**WHAT THE EXERCISE ASKS**
Only the lines containing "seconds" belong in the answer; find them in the material below.
═══ PROVIDED DATA ═══
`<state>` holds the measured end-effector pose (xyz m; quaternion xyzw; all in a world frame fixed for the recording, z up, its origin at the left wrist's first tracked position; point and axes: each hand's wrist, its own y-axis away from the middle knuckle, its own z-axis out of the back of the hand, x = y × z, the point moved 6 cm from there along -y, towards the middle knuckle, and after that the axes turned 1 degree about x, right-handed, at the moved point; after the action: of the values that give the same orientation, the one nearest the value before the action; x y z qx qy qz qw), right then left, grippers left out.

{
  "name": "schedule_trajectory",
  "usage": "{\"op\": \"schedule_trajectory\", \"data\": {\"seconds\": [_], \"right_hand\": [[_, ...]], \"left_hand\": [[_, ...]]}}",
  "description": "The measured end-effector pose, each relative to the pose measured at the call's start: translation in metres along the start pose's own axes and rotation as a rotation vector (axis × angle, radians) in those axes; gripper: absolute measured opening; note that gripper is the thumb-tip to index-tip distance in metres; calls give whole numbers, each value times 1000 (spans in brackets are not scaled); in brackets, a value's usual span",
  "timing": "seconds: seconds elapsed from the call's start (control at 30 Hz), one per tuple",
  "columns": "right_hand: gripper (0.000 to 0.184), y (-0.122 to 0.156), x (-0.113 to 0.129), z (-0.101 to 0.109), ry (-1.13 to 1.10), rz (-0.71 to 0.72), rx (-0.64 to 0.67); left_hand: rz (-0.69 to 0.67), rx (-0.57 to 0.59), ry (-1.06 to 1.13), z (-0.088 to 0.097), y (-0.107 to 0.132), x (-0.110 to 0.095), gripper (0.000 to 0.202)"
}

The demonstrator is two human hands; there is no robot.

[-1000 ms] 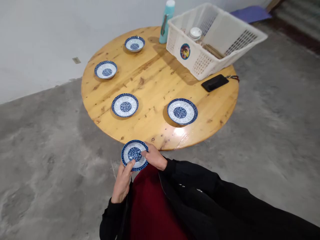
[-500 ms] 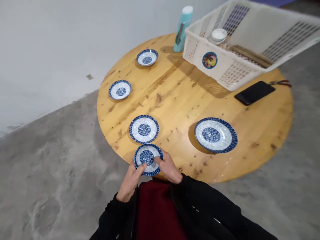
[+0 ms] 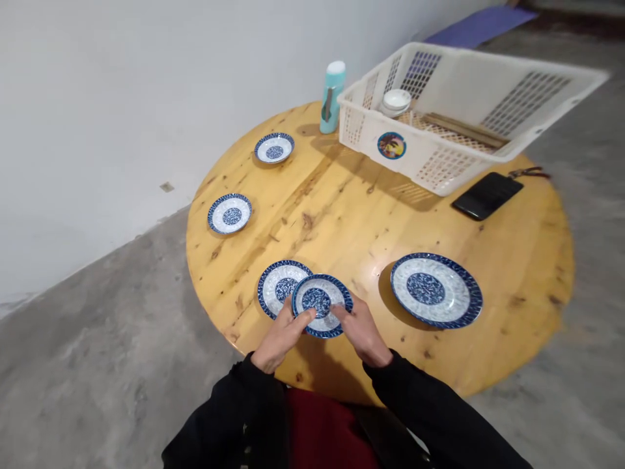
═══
**ANSWER SECTION**
  "usage": "{\"op\": \"schedule_trajectory\", \"data\": {\"seconds\": [_], \"right_hand\": [[_, ...]], \"left_hand\": [[_, ...]]}}",
  "timing": "seconds: seconds elapsed from the call's start (control at 30 Hz), one per tuple",

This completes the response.